WHAT YOU ARE ASKED TO DO: Transcribe only the lines of the listing below from the one holding "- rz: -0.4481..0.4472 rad" through the one holding "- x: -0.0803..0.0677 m", inclusive, without any change.

COLLECTED DATA:
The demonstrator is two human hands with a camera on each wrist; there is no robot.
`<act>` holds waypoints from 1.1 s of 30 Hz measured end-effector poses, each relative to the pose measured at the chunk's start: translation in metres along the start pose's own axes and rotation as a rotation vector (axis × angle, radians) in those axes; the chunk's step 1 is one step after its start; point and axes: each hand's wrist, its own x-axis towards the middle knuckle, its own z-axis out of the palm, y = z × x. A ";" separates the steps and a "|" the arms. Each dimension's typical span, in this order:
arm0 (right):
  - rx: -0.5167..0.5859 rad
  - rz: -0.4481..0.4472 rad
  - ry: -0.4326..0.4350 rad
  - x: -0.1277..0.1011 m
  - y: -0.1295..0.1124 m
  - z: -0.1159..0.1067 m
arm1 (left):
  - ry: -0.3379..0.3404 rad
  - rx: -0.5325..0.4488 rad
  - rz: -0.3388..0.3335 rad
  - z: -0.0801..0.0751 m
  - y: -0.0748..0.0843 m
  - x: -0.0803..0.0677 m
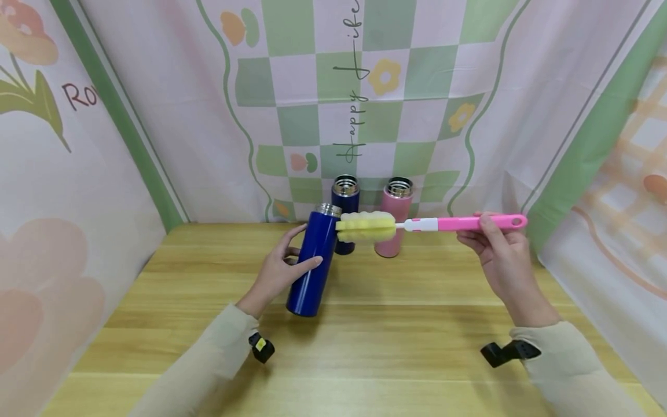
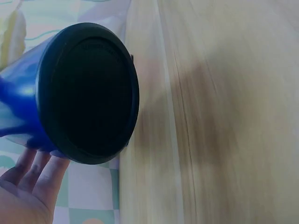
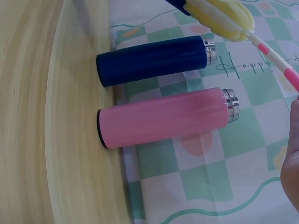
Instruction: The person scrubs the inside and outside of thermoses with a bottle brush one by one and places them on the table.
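Here the left hand [image 1: 278, 272] grips a blue bottle [image 1: 312, 263], its fingers [image 1: 307, 263] curled round the middle of the body and the thumb up along the far side. The bottle leans, its open steel mouth tipped toward the right, its base down near the wooden tabletop [image 1: 396, 347]; in the left wrist view the black underside of the bottle [image 2: 88, 93] fills most of the picture, with the fingertips [image 2: 44, 175] just beneath it, and I cannot tell whether the base rests on the wood. The right hand [image 1: 500, 255] pinches the pink handle of a bottle brush [image 1: 432, 223] near its far end, fingers closed on it, holding it roughly level. The brush's yellow sponge head [image 1: 365, 226] lies right at the bottle's mouth, touching or nearly so. Behind them, against the checked backdrop cloth [image 1: 333, 104], stand a dark blue bottle [image 1: 345, 211] and a pink bottle [image 1: 395, 217], both upright, lids off, close beside each other; the right wrist view shows the same pair [image 3: 154, 59] [image 3: 163, 116] side by side, with the sponge head [image 3: 224, 16] above them.
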 end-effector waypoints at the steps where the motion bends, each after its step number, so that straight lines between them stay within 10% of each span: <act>1: 0.003 -0.001 -0.001 0.000 0.000 0.000 | 0.001 0.001 -0.001 0.000 0.000 0.000; 22: -0.111 0.101 -0.074 -0.008 0.012 0.015 | 0.019 -0.311 -0.129 0.003 -0.007 0.004; 33: -0.146 0.139 -0.266 -0.014 0.008 0.017 | 0.063 -0.449 -0.179 0.000 -0.011 0.005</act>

ANSWER SECTION:
  - rz: -0.4481..0.4472 rad
  - ry: -0.4326..0.4350 rad
  - x: -0.1277..0.1011 m
  - y: -0.1295..0.1124 m
  - z: -0.1159..0.1067 m
arm1 (left):
  - ry: -0.3379..0.3404 rad
  - rx: -0.5325..0.4488 rad
  - rz: -0.3388..0.3335 rad
  - z: -0.0801..0.0751 m
  - y: -0.0748..0.0843 m
  - x: -0.0803..0.0677 m

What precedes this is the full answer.